しかし昨年の今頃、5人ぐらいから指摘を受け、「カルガリー」とその周辺、アルバータ草原及び岩山は「全て北米のもみじ国🍁」と言われ、自分の勘違いに気づき、それ以降「草原の道(ステップロード)」から遠ざかってしまいました。当時自分がステップロード(草原の道)だと思い込んでいた道は北米のもみじ国🍁の(Trans もみじ  Highway 1号線🍁)のアルバータ州からマニトバ州間(プレイリー(草原)3州という北米のもみじ国🍁内陸)でした。

 

北米大陸には産鉄の歴史はありません(現在はあるが、ここでいう産鉄の歴史とは、北米先住民の歴史を指す)

北米だけでなく中南米にも、先住民による産鉄の歴史は存在しない。

 

北米先住民にはアジア系の顔の部族もいる。

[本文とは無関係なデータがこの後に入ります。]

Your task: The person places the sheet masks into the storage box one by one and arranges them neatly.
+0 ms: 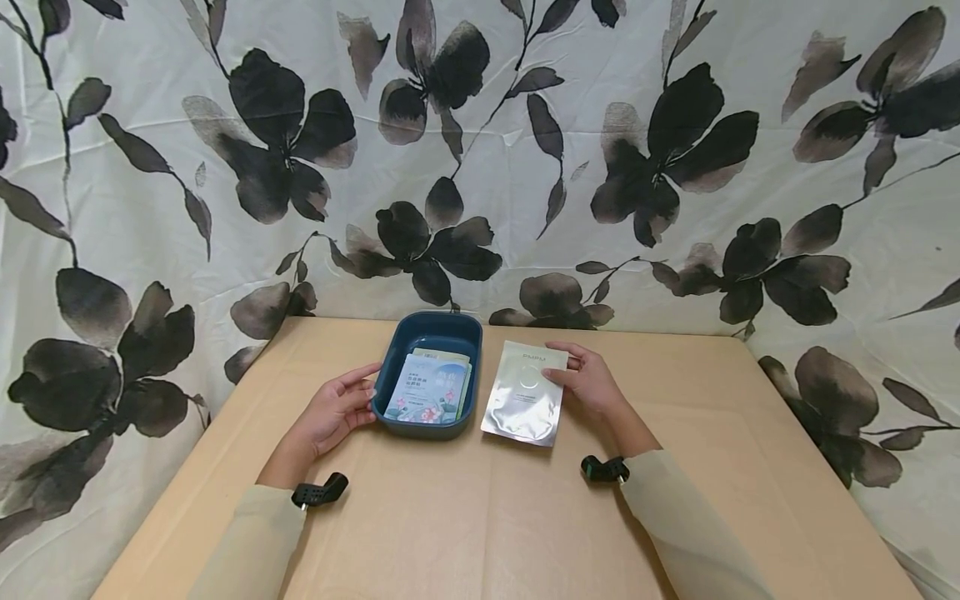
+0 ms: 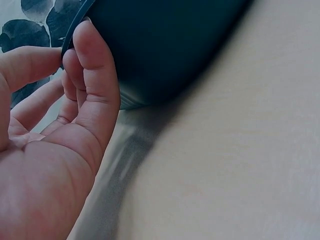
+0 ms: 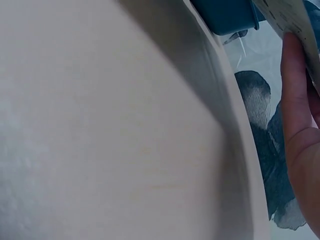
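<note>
At the left side of a dark blue plastic bin [image 1: 385,392], my left hand [image 1: 333,417] holds the rim and outer wall with bent fingers. The left wrist view shows those fingertips against the bin's wall [image 2: 165,45]. Inside the bin lie several flat packets, the top one a light blue packet with pink flowers [image 1: 426,387]. My right hand [image 1: 592,383] pinches the upper right edge of a silvery foil sachet [image 1: 525,396], thumb in front. This sachet is just right of the bin. Only its printed back [image 3: 287,17] shows in the right wrist view.
Both hands are over a light wooden-coloured table [image 1: 450,517]. Behind its far edge hangs a white cloth [image 1: 540,167] with dark flowers. Each wrist carries a black band, the left one [image 1: 320,490] near the sleeve cuff.
</note>
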Tool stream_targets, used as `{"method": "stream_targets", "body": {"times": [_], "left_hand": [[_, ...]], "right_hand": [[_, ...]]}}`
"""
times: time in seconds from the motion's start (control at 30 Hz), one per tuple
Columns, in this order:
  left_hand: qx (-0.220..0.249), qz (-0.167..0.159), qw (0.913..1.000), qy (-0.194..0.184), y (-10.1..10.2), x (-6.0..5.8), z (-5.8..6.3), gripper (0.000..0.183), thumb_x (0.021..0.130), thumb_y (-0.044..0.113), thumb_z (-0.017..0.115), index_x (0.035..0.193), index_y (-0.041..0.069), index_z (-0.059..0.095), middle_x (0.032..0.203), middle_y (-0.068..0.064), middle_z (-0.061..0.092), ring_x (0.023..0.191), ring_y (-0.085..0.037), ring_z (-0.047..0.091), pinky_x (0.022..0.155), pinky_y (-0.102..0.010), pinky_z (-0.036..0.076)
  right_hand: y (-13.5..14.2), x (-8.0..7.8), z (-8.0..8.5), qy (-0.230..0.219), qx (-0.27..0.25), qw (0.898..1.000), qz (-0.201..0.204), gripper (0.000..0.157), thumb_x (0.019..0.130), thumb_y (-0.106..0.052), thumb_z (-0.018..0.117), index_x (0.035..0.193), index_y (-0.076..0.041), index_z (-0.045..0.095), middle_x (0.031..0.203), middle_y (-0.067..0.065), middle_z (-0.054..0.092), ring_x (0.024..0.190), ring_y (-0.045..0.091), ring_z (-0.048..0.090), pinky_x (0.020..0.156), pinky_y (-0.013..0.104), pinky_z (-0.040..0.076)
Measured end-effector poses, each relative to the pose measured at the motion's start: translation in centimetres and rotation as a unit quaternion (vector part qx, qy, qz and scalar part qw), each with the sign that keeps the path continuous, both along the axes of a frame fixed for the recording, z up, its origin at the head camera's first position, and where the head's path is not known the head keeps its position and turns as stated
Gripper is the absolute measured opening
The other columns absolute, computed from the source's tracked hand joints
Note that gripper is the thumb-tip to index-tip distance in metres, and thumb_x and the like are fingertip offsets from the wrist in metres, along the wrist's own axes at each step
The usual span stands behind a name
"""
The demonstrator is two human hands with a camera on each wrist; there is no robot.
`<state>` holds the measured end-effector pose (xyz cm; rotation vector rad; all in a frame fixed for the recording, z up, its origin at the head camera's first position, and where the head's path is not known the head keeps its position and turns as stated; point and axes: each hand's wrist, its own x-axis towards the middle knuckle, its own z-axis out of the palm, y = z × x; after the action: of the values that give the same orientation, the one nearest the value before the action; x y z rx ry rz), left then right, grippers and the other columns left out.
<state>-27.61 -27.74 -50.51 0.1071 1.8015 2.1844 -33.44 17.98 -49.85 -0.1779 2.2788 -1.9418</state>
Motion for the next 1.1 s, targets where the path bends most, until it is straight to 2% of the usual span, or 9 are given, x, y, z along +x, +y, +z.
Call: {"method": "stream_targets", "body": {"times": [0.37,0.57,0.9,1.1], "left_hand": [[0.002,-0.002,1.0000,-0.004,0.0,0.0,0.0,0.061,0.104,0.010,0.059,0.160,0.011,0.035,0.113,-0.005,0.063,0.083,-0.016,0.067,0.077,-0.027,0.060],[0.002,-0.004,1.0000,-0.001,0.0,0.0,0.1,0.061,0.104,0.011,0.059,0.160,0.011,0.034,0.115,-0.006,0.064,0.084,-0.015,0.067,0.079,-0.027,0.060],[0.004,-0.006,1.0000,0.003,0.0,0.0,0.0,0.061,0.104,0.011,0.058,0.160,0.011,0.033,0.117,-0.006,0.064,0.085,-0.015,0.067,0.078,-0.026,0.060],[0.002,-0.004,1.0000,0.004,0.0,0.1,0.0,0.061,0.104,0.011,0.059,0.160,0.011,0.033,0.114,-0.005,0.064,0.084,-0.015,0.067,0.077,-0.026,0.060]], "right_hand": [[-0.5,0.6,1.1,-0.001,-0.010,1.000,0.006,0.065,0.089,-0.005,0.078,0.149,-0.005,0.050,0.128,0.024,0.069,0.091,0.015,0.073,0.071,0.026,0.061],[-0.9,0.8,1.7,0.006,-0.005,1.000,0.007,0.061,0.090,-0.006,0.078,0.146,-0.009,0.055,0.128,0.024,0.069,0.091,0.013,0.072,0.070,0.025,0.060],[-1.5,0.9,2.3,-0.001,-0.034,0.999,0.009,0.057,0.088,-0.006,0.079,0.142,-0.014,0.060,0.120,0.014,0.074,0.089,0.015,0.073,0.068,0.027,0.061],[-2.0,0.9,2.5,0.002,-0.045,0.999,0.012,0.057,0.089,-0.005,0.078,0.142,-0.015,0.059,0.124,0.017,0.072,0.090,0.018,0.074,0.070,0.032,0.063]]}}
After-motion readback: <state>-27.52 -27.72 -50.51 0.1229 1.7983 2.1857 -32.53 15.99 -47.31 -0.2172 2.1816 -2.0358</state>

先住民とユーラシア遊牧民、顔がよく似ていて、先住部族によってはシャーマンの姿など遊牧民に酷似している者もいる。

 

どこでファーストネーションズなどと遊牧民の区別をつければ良いのか?

それは、金工装飾の有無。ファーストネーションズ(北米先住民)の民族衣装には金工装飾が皆無である。

 

一旦草原の道から離れたが、紆余曲折を経て、色々な要因が重なり結局「草原の道(ステップロード、アイアンロード)」に帰って来ることが出来た。

 

やっぱ文献読み漁りは面白い。これからも文献をいっぱい読み漁りたい!

 

結局私の守備範囲はステップロード。

 

という事で長文のご精読ありがとうございました。